* Exercise data *

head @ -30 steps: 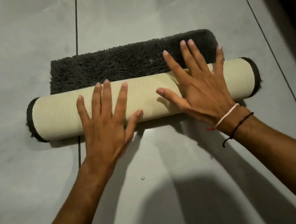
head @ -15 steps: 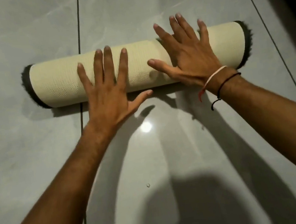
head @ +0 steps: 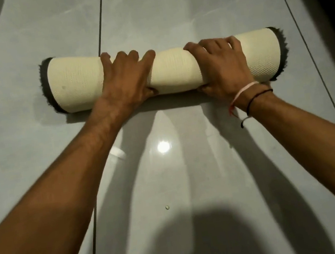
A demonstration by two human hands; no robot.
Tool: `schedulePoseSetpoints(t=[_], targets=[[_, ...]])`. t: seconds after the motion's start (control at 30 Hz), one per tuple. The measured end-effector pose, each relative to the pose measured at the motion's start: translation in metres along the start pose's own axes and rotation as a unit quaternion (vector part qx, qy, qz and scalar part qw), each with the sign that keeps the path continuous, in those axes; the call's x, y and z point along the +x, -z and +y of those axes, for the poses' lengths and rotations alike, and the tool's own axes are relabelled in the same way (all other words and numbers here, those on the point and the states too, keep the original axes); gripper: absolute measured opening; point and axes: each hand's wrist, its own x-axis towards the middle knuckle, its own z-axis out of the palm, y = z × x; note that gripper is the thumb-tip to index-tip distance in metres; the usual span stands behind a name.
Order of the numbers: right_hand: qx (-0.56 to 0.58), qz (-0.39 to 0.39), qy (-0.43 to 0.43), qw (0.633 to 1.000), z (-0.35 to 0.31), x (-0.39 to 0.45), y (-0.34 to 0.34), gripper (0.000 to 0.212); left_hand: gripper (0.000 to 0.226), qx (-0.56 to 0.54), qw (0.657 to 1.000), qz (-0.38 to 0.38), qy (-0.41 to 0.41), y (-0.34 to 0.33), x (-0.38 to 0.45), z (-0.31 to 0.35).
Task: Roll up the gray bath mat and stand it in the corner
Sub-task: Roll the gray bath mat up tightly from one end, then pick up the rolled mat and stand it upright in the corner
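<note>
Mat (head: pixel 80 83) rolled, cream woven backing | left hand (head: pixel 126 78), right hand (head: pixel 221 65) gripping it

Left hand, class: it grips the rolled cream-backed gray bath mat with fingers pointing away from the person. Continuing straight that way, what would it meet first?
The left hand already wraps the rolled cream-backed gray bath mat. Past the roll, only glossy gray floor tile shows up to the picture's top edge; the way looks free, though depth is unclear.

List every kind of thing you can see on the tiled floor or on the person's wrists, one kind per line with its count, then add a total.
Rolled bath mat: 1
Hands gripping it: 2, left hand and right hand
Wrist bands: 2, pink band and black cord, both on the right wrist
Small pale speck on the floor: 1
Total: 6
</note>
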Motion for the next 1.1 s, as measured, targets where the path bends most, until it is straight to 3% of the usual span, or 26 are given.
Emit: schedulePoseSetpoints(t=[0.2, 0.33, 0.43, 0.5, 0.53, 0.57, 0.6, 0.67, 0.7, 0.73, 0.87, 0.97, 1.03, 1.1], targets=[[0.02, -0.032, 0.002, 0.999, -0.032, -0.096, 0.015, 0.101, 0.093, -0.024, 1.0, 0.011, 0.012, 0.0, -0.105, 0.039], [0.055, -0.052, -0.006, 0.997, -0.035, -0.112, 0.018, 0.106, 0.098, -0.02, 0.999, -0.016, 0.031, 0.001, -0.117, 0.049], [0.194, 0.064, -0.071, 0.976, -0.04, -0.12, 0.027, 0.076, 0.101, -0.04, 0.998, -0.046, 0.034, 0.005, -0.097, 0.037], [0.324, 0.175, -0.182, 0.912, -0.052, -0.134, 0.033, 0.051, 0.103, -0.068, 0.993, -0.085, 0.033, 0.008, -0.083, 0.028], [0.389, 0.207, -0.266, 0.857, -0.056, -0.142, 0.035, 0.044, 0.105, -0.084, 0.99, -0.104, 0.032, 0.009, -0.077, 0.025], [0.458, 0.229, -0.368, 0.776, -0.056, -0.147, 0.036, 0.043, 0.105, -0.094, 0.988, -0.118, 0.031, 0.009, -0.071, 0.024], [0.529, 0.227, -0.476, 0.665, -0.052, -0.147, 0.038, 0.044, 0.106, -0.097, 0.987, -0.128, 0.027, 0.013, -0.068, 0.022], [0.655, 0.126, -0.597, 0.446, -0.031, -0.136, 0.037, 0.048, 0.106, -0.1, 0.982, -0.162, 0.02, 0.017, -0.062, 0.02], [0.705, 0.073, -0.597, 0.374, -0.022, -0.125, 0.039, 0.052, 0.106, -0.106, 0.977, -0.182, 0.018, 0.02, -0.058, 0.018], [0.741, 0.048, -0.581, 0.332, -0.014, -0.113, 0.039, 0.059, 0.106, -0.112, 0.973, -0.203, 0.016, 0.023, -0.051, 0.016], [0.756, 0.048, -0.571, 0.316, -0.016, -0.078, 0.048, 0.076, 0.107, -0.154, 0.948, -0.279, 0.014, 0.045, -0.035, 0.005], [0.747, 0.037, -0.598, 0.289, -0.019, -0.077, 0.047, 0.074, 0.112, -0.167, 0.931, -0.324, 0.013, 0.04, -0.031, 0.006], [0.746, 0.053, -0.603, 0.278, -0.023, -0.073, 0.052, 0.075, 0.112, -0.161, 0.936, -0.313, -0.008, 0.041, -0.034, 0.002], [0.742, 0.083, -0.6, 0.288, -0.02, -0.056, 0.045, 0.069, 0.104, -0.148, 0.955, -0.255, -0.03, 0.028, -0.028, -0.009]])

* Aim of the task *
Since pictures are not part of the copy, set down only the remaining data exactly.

* Answer for this exercise *
head @ -30 steps: 
head @ -15 steps: 
head @ +0 steps: 
A demonstration by two human hands; no robot.
Tool: `schedulePoseSetpoints(t=[_], targets=[[_, ...]])`. t: seconds after the motion's start (control at 30 Hz), one per tuple. The measured end-effector pose, each relative to the pose measured at the motion's start: translation in metres along the start pose's own axes and rotation as a unit quaternion (vector part qx, qy, qz and scalar part qw), each with the sign that keeps the path continuous, in those axes; the call's x, y and z point along the +x, -z and +y of those axes, for the poses' lengths and rotations alike, and the tool's own axes are relabelled in the same way (all other words and numbers here, those on the point and the states too, keep the original axes); gripper: absolute measured opening; point and axes: each hand's wrist, its own x-axis towards the middle knuckle, its own z-axis out of the palm, y = z × x; note that gripper is the thumb-tip to index-tip distance in metres; the usual span stands behind a name.
Order of the numbers: right_hand: qx (-0.56 to 0.58), qz (-0.39 to 0.39), qy (-0.43 to 0.43), qw (0.633 to 1.000), z (-0.35 to 0.31), x (-0.39 to 0.45), y (-0.34 to 0.34), gripper (0.000 to 0.212); left_hand: gripper (0.000 to 0.226), qx (-0.56 to 0.54), qw (0.657 to 1.000), qz (-0.38 to 0.38), qy (-0.41 to 0.41), y (-0.34 to 0.33), x (-0.38 to 0.45), z (-0.31 to 0.35).
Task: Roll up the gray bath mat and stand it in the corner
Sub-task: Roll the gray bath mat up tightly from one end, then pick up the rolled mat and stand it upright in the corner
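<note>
Mat (head: pixel 80 83) rolled, cream woven backing | left hand (head: pixel 126 78), right hand (head: pixel 221 65) gripping it

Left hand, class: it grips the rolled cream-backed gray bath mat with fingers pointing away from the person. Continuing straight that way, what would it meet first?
The left hand already wraps the rolled cream-backed gray bath mat. Past the roll, only glossy gray floor tile shows up to the picture's top edge; the way looks free, though depth is unclear.

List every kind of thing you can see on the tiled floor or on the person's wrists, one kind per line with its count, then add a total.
Rolled bath mat: 1
Hands gripping it: 2, left hand and right hand
Wrist bands: 2, pink band and black cord, both on the right wrist
Small pale speck on the floor: 1
Total: 6
</note>
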Motion for the next 1.1 s, as measured, targets where the path bends most, until it is straight to 3% of the usual span, or 26 are given.
Emit: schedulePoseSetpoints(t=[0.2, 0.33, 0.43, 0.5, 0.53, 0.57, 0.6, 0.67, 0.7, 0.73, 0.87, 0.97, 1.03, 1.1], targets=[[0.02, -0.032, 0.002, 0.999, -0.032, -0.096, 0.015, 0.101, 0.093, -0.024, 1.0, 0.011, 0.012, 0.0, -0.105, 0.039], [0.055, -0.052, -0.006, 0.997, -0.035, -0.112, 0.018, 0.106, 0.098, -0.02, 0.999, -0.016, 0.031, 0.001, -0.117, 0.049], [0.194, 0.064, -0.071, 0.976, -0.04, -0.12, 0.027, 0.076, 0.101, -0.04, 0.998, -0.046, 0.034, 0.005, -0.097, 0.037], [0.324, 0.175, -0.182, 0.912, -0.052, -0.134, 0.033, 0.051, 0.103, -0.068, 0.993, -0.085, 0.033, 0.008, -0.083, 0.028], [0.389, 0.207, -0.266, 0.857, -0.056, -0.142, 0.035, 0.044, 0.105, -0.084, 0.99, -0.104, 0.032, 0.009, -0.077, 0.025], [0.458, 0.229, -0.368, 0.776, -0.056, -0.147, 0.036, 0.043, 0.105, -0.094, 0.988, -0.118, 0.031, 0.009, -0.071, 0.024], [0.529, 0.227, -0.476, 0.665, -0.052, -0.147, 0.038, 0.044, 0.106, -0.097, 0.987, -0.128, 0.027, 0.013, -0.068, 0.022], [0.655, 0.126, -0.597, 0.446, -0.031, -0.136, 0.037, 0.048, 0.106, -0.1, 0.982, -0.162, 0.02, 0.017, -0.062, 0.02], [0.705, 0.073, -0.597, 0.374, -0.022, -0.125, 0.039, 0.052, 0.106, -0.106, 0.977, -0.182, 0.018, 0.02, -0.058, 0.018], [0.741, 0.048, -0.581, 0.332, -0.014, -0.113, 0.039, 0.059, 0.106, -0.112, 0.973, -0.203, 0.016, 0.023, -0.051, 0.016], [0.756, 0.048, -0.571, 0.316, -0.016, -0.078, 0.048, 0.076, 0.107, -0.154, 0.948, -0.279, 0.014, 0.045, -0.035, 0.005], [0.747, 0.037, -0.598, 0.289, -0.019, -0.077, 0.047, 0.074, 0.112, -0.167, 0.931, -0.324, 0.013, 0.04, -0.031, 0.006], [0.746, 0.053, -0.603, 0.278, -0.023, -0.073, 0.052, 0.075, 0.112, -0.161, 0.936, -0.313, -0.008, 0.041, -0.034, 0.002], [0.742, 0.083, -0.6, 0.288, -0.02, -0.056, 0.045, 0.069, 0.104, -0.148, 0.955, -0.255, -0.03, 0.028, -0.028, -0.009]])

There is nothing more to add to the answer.